Last modified: 2009-08-27 12:13:26 UTC

Wikimedia Bugzilla is closed!

Wikimedia migrated from Bugzilla to Phabricator. Bug reports are handled in Wikimedia Phabricator.
This static website is read-only and for historical purposes. It is not possible to log in and except for displaying bug reports and their history, links might be broken. See T13215, the corresponding Phabricator task for complete and up-to-date bug report information.

Bug 11215 - Install PdfHandler extension


Summary:	Install PdfHandler extension

Status:	RESOLVED FIXED

Product:	Wikimedia
Classification:	Unclassified
Component:	General/Unknown (Other open bugs)
Version:	unspecified
Hardware:	All All

Importance:	Normal enhancement with 12 votes (vote)
Target Milestone:	---
Assigned To:	Rob Halsell

URL:	http://www.mediawiki.org/wiki/Extensi...
Whiteboard:
Keywords:	shell

Depends on:
Blocks:
	Show dependency tree / graph

Reported:	2007-09-06 18:20 UTC by Martin Seidel
Modified:	2009-08-27 12:13 UTC (History)
CC List:	17 users (show)

See Also:
Web browser:	---
Mobile Platform:	---
Assignee Huggle Beta Tester:	---

Attachments
Add an attachment (proposed patch, testcase, etc.)

Description Martin Seidel 2007-09-06 18:20:55 UTC

Please install the PdfHandler extension on Wikimedia servers.

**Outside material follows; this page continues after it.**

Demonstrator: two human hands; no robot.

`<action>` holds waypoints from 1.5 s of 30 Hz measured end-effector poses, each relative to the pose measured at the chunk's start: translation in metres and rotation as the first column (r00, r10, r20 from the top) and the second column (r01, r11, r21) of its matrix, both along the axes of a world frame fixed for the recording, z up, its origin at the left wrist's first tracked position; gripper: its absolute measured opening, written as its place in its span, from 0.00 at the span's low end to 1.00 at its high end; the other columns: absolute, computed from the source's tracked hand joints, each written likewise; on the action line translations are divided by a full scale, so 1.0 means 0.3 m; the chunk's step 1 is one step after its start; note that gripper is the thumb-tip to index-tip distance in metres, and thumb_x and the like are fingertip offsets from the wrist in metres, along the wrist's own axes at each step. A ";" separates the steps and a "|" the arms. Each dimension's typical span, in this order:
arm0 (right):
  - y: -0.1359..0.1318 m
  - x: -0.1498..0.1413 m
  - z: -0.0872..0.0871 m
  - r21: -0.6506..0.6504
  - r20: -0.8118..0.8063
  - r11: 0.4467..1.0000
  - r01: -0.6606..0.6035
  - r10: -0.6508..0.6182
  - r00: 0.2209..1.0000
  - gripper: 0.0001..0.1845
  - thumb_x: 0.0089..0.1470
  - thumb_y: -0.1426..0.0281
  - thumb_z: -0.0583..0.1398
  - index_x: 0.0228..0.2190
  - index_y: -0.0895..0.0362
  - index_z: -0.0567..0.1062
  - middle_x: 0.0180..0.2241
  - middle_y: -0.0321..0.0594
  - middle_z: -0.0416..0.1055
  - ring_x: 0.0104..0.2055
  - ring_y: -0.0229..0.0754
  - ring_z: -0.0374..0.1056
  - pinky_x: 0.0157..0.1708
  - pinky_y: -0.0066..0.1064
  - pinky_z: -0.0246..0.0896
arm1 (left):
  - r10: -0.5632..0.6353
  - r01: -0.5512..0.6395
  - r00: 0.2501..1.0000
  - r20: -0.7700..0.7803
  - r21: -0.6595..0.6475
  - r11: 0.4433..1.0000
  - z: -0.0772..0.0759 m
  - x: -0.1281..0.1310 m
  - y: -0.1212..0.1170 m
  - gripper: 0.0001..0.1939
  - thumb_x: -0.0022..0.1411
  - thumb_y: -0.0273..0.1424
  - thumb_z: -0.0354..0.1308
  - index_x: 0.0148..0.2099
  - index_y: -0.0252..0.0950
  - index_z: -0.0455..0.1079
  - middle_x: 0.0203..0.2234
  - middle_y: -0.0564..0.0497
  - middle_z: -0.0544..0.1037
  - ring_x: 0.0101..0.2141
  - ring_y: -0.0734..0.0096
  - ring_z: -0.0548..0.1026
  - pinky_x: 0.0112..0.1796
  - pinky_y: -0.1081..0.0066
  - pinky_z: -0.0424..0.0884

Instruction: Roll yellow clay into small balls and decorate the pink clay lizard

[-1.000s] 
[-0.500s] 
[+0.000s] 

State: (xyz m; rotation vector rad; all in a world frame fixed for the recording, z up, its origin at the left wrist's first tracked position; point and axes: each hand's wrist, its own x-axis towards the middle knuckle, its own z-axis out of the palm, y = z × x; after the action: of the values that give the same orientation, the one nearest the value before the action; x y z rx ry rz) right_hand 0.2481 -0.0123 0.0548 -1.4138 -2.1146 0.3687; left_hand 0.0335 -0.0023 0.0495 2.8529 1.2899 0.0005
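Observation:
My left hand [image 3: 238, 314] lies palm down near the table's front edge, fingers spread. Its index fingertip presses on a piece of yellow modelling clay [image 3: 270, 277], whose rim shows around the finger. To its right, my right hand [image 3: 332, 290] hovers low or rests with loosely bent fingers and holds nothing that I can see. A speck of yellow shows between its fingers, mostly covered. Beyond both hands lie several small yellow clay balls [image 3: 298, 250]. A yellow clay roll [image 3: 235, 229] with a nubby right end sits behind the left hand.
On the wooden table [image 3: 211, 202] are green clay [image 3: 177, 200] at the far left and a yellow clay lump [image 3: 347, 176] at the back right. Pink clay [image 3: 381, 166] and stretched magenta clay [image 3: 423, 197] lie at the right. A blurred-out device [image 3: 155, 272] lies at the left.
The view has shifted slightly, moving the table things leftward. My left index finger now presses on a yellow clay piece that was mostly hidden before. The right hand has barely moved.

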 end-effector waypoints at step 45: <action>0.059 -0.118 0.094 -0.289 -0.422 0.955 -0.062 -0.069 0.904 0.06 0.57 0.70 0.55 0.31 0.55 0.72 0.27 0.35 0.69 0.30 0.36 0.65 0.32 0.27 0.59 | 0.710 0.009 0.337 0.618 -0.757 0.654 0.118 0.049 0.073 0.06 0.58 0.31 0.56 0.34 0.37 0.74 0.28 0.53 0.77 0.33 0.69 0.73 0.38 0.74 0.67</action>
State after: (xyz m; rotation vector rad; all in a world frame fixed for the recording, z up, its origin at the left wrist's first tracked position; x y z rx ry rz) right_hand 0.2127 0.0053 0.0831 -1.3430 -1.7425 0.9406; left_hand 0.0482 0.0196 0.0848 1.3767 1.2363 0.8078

The handler suports Pdf files, extracts pages, generates thumbs from extracted pages and displays Pdf files in multipage view like DjVu. It works together with ProofreadPage and embedding images with [[Image:Bla.pdf|page=5]] works too. The extension was tested by Raymond and me. A preview works under http://www.xarax.eu/wiki/Bild:110.pdf.  The extension would be usefull for proofreading on all wikisource projects, but also to make image thumbs on all wikimedia projects.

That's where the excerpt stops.